──────── PROVIDED RECORDS

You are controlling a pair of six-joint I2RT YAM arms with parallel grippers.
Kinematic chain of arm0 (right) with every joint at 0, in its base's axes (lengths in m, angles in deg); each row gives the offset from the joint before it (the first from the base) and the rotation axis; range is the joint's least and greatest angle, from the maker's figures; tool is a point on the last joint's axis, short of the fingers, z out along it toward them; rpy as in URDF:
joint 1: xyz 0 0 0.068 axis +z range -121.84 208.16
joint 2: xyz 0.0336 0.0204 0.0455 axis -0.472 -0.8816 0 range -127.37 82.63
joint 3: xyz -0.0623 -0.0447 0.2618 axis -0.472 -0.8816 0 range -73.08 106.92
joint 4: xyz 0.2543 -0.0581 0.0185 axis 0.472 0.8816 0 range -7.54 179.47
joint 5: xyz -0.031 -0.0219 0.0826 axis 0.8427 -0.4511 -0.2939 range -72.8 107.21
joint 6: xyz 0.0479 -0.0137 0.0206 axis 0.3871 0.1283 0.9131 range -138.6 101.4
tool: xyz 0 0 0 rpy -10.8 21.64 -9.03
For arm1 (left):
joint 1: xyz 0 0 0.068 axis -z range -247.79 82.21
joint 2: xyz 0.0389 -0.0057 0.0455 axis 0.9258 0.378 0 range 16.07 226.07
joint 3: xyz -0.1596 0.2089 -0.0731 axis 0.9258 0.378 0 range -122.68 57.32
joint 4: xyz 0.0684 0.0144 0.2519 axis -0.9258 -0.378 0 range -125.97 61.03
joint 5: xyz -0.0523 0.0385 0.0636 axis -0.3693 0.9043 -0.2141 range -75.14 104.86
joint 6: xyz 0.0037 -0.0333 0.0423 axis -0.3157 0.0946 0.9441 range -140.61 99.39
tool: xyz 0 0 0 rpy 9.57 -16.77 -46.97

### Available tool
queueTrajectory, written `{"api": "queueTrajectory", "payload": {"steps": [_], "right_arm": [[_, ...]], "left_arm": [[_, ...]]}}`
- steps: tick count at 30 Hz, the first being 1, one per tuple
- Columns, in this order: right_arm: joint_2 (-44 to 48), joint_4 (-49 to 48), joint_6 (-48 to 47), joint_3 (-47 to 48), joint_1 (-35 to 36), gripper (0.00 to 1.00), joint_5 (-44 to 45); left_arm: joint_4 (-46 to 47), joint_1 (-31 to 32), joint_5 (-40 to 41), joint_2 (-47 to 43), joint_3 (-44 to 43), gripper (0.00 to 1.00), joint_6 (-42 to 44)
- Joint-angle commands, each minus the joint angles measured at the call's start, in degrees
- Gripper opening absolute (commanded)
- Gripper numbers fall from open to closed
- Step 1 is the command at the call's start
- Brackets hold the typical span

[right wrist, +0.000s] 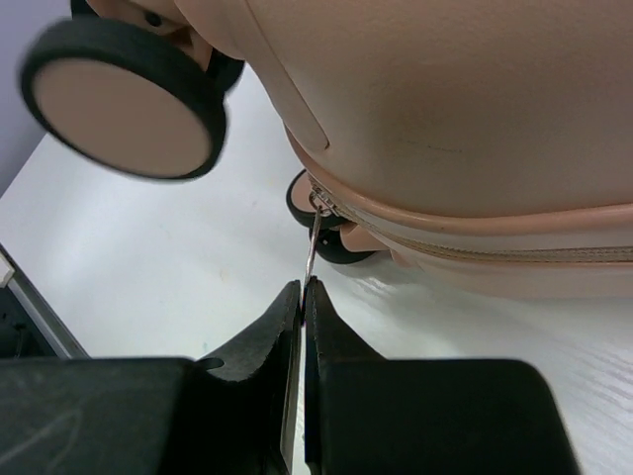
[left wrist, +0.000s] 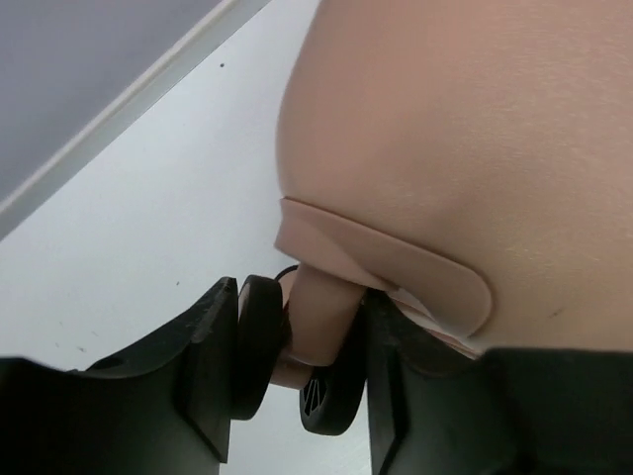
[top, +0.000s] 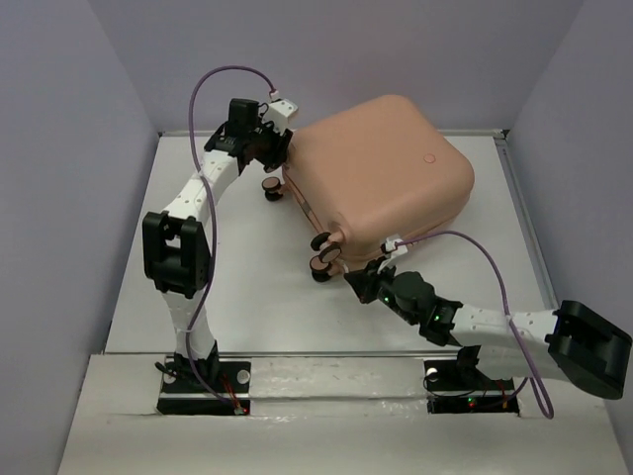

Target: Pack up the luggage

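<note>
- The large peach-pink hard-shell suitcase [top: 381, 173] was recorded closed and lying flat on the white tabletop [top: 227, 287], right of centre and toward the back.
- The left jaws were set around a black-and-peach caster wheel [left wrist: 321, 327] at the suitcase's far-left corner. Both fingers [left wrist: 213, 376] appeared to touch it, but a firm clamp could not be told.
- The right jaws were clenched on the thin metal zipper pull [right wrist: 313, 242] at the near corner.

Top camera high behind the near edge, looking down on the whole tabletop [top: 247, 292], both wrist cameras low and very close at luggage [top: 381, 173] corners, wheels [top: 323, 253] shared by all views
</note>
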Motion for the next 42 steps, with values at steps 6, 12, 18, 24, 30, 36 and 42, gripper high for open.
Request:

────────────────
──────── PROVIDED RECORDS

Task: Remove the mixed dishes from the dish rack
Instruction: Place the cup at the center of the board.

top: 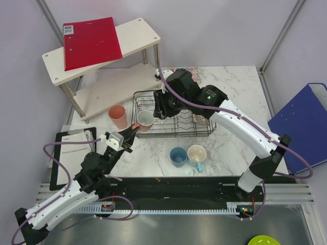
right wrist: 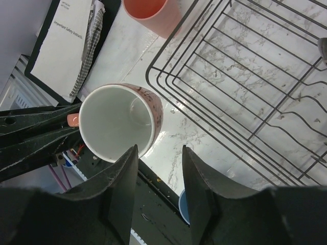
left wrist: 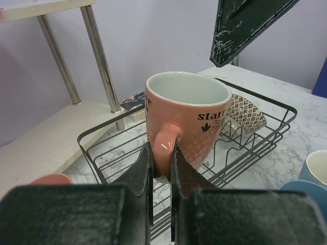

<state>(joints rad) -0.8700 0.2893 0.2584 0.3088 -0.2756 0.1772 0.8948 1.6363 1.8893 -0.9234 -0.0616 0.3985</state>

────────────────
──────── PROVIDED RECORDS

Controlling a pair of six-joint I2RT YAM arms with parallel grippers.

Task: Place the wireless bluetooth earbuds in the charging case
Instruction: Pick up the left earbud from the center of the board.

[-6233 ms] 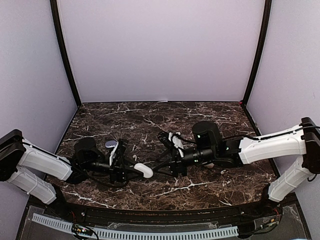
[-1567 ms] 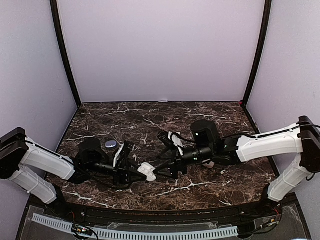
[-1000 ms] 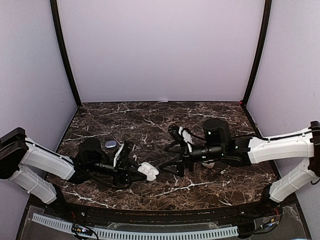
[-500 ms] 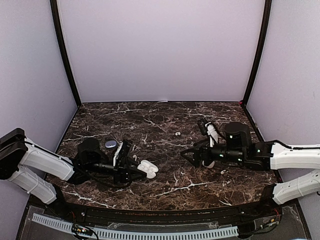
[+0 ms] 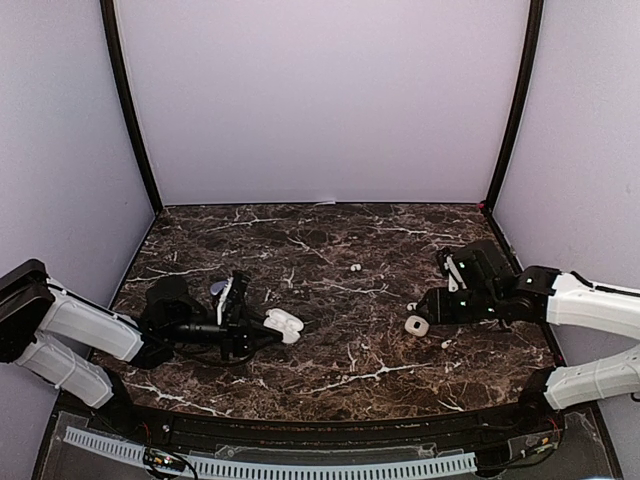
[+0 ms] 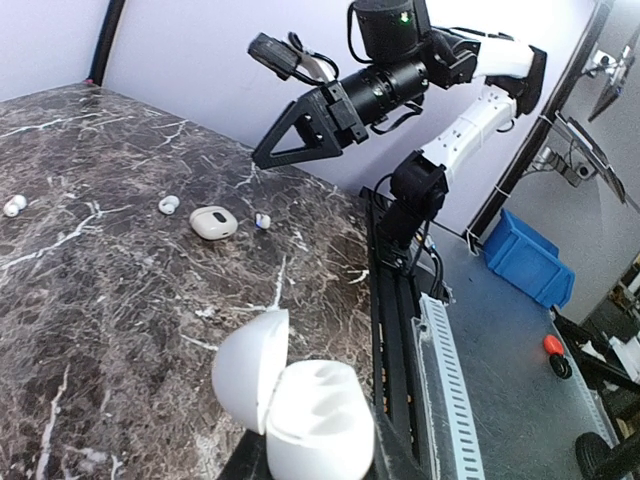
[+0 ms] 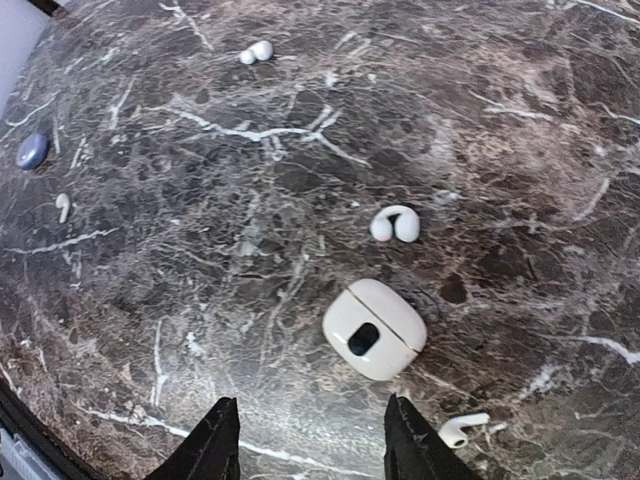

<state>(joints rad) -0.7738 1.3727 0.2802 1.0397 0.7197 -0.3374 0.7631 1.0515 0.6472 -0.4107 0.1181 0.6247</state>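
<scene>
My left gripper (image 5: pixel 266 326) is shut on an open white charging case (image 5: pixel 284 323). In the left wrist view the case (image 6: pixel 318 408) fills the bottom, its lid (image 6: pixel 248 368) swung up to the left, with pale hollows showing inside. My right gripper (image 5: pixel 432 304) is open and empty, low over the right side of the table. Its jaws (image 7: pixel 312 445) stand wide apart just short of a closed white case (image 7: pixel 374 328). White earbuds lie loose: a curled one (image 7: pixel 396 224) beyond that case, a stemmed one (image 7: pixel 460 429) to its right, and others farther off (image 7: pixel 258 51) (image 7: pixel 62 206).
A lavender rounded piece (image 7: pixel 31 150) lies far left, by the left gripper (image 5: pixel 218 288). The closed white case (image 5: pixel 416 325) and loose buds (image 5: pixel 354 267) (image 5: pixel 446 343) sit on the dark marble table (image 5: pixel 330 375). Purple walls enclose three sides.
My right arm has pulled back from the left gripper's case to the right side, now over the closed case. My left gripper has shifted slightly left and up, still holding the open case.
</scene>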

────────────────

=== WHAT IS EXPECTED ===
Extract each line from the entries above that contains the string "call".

=== WRITTEN RESPONSE ===
- Joint-angle commands, each minus the joint angles measured at the call's start, in degrees
- Step 1 is the command at the call's start

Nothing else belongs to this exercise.